INSTRUCTIONS FOR THE TASK:
I'd like every line from the material below that has "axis" in it.
═══ MATERIAL PROVIDED
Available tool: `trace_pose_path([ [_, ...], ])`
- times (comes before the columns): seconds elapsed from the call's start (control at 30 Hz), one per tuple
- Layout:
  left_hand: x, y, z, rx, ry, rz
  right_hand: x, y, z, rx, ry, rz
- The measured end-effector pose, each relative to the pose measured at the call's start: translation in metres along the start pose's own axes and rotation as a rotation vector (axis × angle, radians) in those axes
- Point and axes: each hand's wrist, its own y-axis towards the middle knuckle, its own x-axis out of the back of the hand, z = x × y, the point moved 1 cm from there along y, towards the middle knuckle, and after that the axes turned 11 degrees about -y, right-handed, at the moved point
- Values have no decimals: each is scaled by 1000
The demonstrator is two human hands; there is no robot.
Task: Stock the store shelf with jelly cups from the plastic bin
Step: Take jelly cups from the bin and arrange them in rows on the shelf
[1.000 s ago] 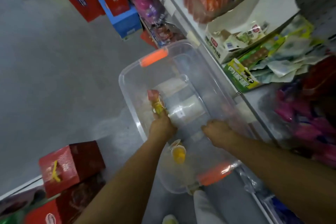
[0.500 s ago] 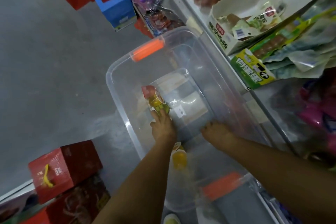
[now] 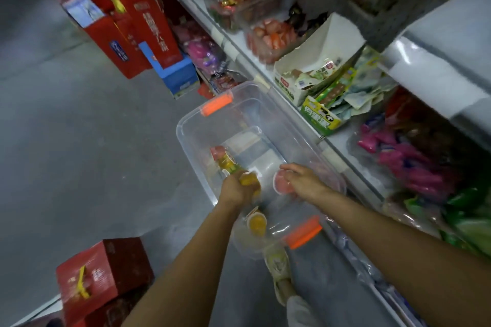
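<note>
We've got both hands down in the clear plastic bin (image 3: 191,127), left hand (image 3: 235,190) clutching a stack of jelly cups (image 3: 228,160), right hand (image 3: 303,180) closed around a pink jelly cup (image 3: 280,180), gathering several for one trip to the shelf (image 3: 342,143), with an orange cup (image 3: 256,220) left lying inside.

I see the clear plastic bin with orange handles (image 3: 191,125) on the grey concrete floor (image 3: 66,141), just left of the white store shelf (image 3: 340,141). Inside the bin, my operator's left hand (image 3: 235,188) is closed round a stack of jelly cups (image 3: 231,163), and to its right the right hand (image 3: 305,180) grips a pink jelly cup (image 3: 280,180). Nearer the camera, an orange jelly cup (image 3: 256,221) lies in the bin below the left hand. On the shelf, an open white cardboard box (image 3: 318,61) stands behind a green snack carton (image 3: 321,117). Red gift boxes (image 3: 138,24) stand on the floor beyond the bin; another red box (image 3: 103,273) sits at near left.
</note>
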Motion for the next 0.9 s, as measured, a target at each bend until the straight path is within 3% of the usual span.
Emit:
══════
RESULT BELOW:
- The measured end-effector pose, each relative to the pose measured at the call's start: translation in metres along the start pose's own axes and rotation as a rotation vector (axis × angle, radians) in those axes
- Point and axes: each hand's wrist, its own y-axis towards the middle knuckle, its own x-axis out of the back of the hand, z = x × y, the point moved 1 cm from there along y, towards the middle knuckle, and after that the axes turned 11 degrees about -y, right-handed, at the moved point

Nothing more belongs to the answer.